How to check the condition of normal distribution of residuals for the linear regression model in R and SPSS?
Definition
In a linear regression, an attempt is made to model a linear dependence between a dependent variable y and one or more independent variables x. An important assumption here is that the residuals (the difference between the observed values of y and the predicted values of y) are normally distributed.
A normal distribution of the residuals is important because it allows statistical estimates and tests to be performed on the model parameters. If the residuals are normally distributed, one can assume that the estimates of the regression parameters (such as the slope and the y-intercept) are normally distributed.
If the residuals are not normally distributed, there may be problems in interpreting the statistical significance of the regression parameters because the standard errors and T-values used to calculate significance depend on the assumption of a normally distributed distribution of the residuals.
Therefore, one must ensure that the residuals are normally distributed before interpreting the statistical estimates.
The term prerequisite can be a bit confusing here, since most prerequisites can only be checked after the model has been estimated in the first place. One can therefore consider the preconditions rather as preconditions for the correct interpretation of the coefficients and less for performing the actual regression.
Methods
There are several methods to check the normal distribution of the residuals, such as examining Q-Q plots, calculating skewness and kurtosis, or performing normality tests such as the Shapiro-Wilk test. On the following lines this procedure is explained in more detail in R and SPSS.
Example in R
For this example, we again use the "Swiss" dataset in R we estimate a regression model by regressing birth rate (Fertility) on education (Education). We store the result in the variable "fit".
fit <- lm(Fertility ~ Education, swiss)
We can display the result using the summary function:
summary(fit)

We observe a negative relationship (-0.8624) between education and birth rate.
We get the residuals of a model via the attribute: $residuals.
residuen <- fit$coefficients
To check whether the residuals are normally distributed, we can first plot the residuals in a histogram.
hist(residuals)

At first glance, the residuals do not look normally distributed. However, since we have a relatively small sample, we cannot make a statement based only on the plot. We can therefore still perform a statistical test, in this case the "Shapiro-Wik test".
In R this is easily done with:
shapiro.test(residuen)

The null hypothesis of the Shapiro-Wilk test is that the residuals are normally distributed. Our test yielded a p-value of 0.0592, which is above the usual significance level of 5%. Thus, we cannot reject the null hypothesis that the residuals are normally distributed. The condition is therefore fulfilled.
Example in SPSS
The procedure in SPSS is analogous to that in R.
Estimate a regression by clicking on: "Analyze" -> "Regression" -> "Linear ... "
Before you click on Ok or Insert, click on the button "Diagrams" and select "Histogram" for diagrams of standardized residuals. Click OK and display the results.

To run the Shapiro-Wilk test with SPSS, we must first save the residuals of the regression.
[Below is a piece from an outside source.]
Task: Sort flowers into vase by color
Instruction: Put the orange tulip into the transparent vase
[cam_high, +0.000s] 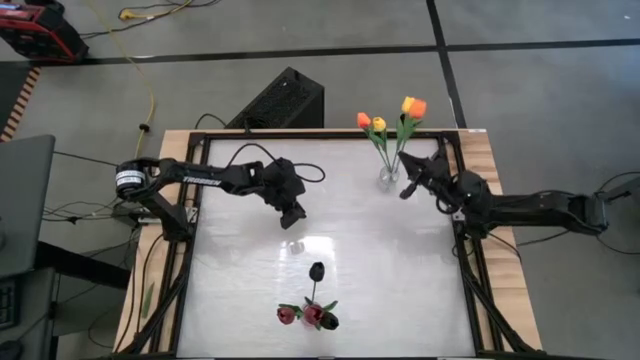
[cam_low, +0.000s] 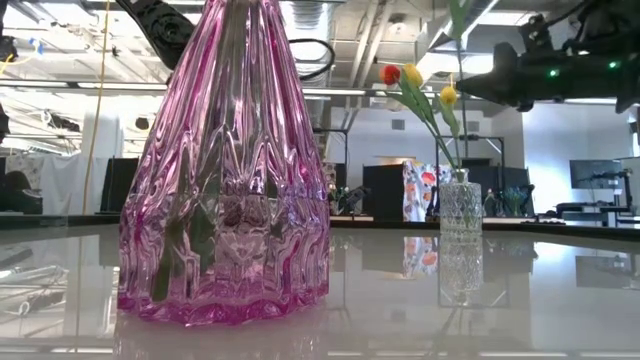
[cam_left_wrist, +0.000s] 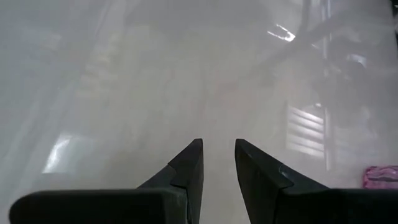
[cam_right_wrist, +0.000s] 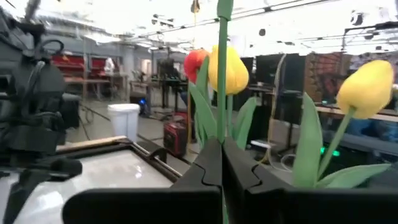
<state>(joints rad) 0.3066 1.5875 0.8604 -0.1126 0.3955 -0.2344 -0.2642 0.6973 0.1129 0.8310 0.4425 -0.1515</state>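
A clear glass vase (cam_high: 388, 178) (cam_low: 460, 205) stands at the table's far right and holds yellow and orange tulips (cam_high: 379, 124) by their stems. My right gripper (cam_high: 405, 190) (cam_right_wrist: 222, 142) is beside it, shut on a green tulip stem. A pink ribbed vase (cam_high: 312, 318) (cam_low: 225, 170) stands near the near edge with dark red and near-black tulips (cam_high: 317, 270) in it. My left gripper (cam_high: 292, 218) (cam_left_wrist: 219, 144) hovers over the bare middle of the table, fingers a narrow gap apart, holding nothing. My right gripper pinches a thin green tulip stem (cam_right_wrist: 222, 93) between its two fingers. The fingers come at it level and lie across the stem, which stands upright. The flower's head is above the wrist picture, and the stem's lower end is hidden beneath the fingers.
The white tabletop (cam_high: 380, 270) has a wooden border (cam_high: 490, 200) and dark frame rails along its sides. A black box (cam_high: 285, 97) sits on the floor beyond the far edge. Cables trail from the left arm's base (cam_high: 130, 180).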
We also have a button in the regression window called "Save". Click on it and select "Not standardized" for the residuals. Then click on "Next" and then on "OK".

A new variable has now been created in your data set with the name "RES_1". We can now perform a Shapiro-Wilk test for this variable.

- Click Analyze -> Descriptive Statistics -> Exploratory Data Analysis in the menu.
- Select the newly created variable "Unstandardized Residual [RES_1]".
- Click on the button "Diagrams" and check the box "Normal distribution diagram with tests".
- Click on "Next" and then on "OK".
In the output you will now see the output for the tests for normal distribution.

Analogous to the test in R, we see that the Shapiro-Wilk test is just not significant with a p-value of 0.059. We cannot reject the null hypothesis and can therefore assume that the residuals are normally distributed. The condition is therefore fulfilled.
What to do if the residuals are not normally distributed?
In practice, however, it is not always possible to fulfill the requirement of normally distributed residuals. In such cases, one should check whether there is a linear relationship between the two variables at all. If this is not the case, the relationship between the variables can be better modeled with another, non-linear function. If a linear relationship is assumed, then bootstrapping can be used with smaller samples and thus simulate the standard errors instead of estimating them. With larger samples, the assumption of normally distributed residuals can also be violated since the central limit theorem applies. Different papers have set different thresholds such as N > 15 or N > 50. The more symmetrically distributed the residuals are, the fewer observations are needed for the central limit theorem to apply. In case of doubt, however, bootstrapping can also be performed on somewhat larger samples to avoid any doubts or objections to the results.